▶ _Task description_:
Restate word for word the lines between the start of the material and the line with "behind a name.", keeping both of those ends and none of the pictures.

▶ _Provided data_:
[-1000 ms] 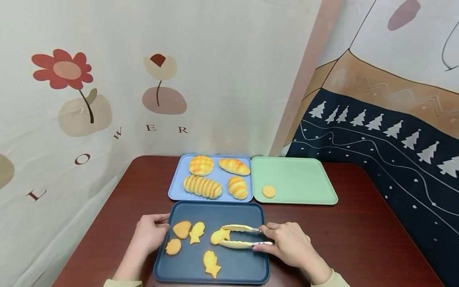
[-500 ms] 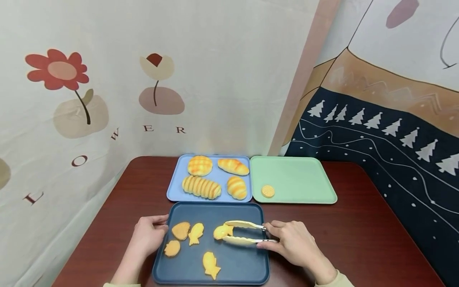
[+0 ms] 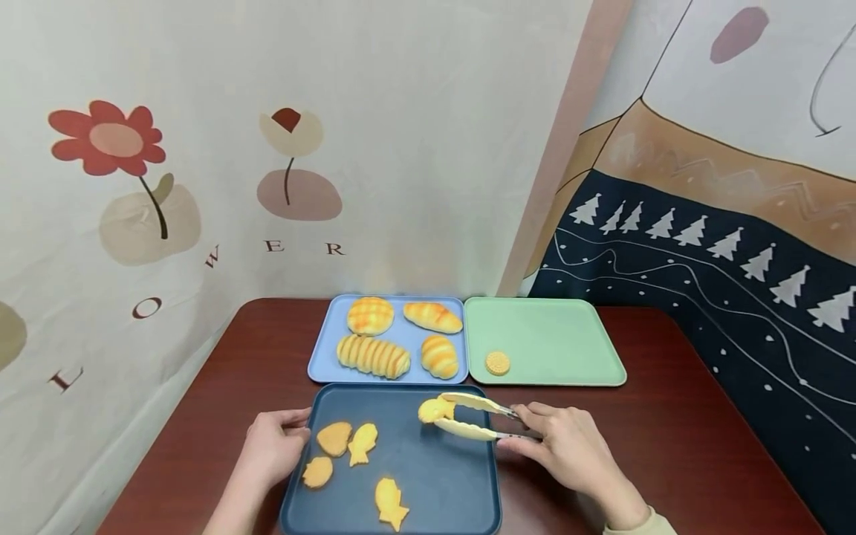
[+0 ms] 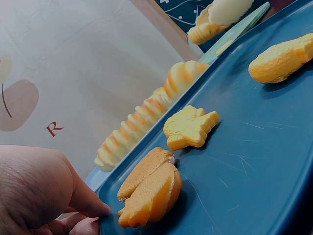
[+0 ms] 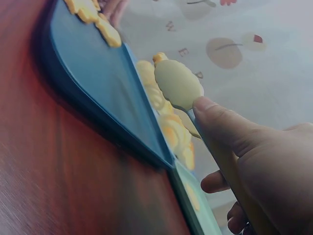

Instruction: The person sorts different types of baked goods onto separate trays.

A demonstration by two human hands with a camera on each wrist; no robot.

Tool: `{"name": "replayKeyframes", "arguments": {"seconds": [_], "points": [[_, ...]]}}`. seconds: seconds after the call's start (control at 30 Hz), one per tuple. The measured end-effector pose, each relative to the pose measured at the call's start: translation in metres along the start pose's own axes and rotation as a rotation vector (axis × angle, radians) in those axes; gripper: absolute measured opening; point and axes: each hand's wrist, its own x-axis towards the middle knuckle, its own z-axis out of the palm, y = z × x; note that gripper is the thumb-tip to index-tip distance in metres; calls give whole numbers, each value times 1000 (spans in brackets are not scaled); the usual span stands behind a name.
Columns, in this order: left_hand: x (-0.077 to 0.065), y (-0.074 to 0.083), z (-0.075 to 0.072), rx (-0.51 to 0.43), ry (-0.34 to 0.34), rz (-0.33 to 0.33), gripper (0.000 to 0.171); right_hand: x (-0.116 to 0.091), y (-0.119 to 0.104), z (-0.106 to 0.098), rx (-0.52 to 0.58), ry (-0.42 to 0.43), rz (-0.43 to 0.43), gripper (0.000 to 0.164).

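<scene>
My right hand [image 3: 568, 449] grips tongs with pale yellow scalloped tips [image 3: 468, 430]. Pinched between those tips is a yellow fish-shaped biscuit [image 3: 435, 410], raised over the far right part of the dark blue tray [image 3: 441, 487]. At the tray's left rim, my left hand [image 3: 270, 447] pinches the edge, its fingertips right at the rim in the left wrist view. Lying on the tray are a heart-like brown biscuit [image 3: 334, 438], a second fish biscuit [image 3: 362, 444], a small fruit-shaped biscuit [image 3: 317, 472] and, nearer the front, another fish biscuit [image 3: 389, 503].
Behind the dark tray stands a light blue tray [image 3: 322, 364] bearing several bread rolls, among them a long ridged one [image 3: 373, 357]. To its right, a green tray [image 3: 548, 338] holds one round biscuit [image 3: 497, 362]. A printed curtain [image 3: 414, 148] hangs behind the brown table [image 3: 695, 446].
The tongs and the fish biscuit in them have moved right and toward the far side, rising from the tray. My left hand stays at the tray's left rim.
</scene>
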Motion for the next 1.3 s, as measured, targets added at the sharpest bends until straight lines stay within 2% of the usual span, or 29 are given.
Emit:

▶ _Written solution_:
[-1000 ms] 
[-500 ms] 
[+0 ms] 
[+0 ms] 
[+0 ms] 

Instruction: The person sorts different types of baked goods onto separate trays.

A demonstration by two human hands with a camera on each wrist; no robot.

Tool: `{"name": "replayKeyframes", "arguments": {"seconds": [_], "points": [[_, ...]]}}`. seconds: seconds after the call's start (control at 30 Hz), one per tuple. The measured end-effector pose, each relative to the pose measured at the call's start: translation in metres along the start pose's own axes and rotation as a rotation vector (axis × angle, radians) in those axes; gripper: absolute measured opening; point and axes: each hand's wrist, its own x-axis towards the middle knuckle, its own z-axis out of the palm, y = z × x; note that gripper is the thumb-tip to index-tip distance in metres; calls give whole numbers, each value times 1000 (spans in brackets are not scaled); the usual span stands behind a name.

The response above is complete.